_What is expected:_ Scan the lines below and report each one containing "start" by copying it.

_Data below:_
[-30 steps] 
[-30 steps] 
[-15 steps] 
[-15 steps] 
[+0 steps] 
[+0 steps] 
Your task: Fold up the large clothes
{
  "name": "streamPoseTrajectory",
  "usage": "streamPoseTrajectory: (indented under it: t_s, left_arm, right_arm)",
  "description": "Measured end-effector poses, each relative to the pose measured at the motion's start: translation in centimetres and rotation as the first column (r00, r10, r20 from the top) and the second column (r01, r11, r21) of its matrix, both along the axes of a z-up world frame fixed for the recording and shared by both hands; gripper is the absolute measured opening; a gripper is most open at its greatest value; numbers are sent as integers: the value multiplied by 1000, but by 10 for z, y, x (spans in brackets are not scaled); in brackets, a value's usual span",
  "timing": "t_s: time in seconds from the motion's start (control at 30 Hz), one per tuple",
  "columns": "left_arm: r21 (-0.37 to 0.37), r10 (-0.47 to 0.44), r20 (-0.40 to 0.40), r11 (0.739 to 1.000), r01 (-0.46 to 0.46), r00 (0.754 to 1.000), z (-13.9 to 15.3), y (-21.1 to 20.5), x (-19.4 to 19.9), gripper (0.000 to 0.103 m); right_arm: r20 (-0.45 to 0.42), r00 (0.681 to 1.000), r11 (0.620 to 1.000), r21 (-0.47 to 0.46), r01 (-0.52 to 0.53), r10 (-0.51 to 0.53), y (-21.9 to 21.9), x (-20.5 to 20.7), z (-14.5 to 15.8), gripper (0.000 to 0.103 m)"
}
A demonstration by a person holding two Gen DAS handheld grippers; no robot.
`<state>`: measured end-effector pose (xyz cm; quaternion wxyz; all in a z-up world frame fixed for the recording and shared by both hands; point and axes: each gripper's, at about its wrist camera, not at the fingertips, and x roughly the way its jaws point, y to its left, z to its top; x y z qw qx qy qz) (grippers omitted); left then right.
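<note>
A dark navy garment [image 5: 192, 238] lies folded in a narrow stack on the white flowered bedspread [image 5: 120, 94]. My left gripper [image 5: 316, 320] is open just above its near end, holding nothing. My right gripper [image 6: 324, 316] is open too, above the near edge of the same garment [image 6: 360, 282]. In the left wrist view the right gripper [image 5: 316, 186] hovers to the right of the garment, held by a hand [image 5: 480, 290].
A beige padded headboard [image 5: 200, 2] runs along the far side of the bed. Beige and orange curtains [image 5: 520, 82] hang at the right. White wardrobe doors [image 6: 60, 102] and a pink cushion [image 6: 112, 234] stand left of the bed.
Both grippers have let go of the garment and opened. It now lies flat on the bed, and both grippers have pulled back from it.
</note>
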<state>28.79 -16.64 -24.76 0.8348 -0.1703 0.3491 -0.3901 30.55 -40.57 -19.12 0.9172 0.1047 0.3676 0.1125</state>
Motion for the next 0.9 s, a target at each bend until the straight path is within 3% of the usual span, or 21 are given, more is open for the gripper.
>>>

_Answer to this exercise:_
  "description": "Measured end-effector poses, each relative to the pose measured at the motion's start: translation in centimetres and rotation as the first column (r00, r10, r20 from the top) and the second column (r01, r11, r21) of its matrix, both along the axes of a z-up world frame fixed for the recording and shared by both hands; gripper is the absolute measured opening; a gripper is most open at its greatest value; numbers are sent as integers: the value multiplied by 1000, but by 10 for z, y, x (spans in brackets are not scaled); in brackets, a value's usual span",
  "timing": "t_s: time in seconds from the motion's start (control at 30 Hz), one per tuple",

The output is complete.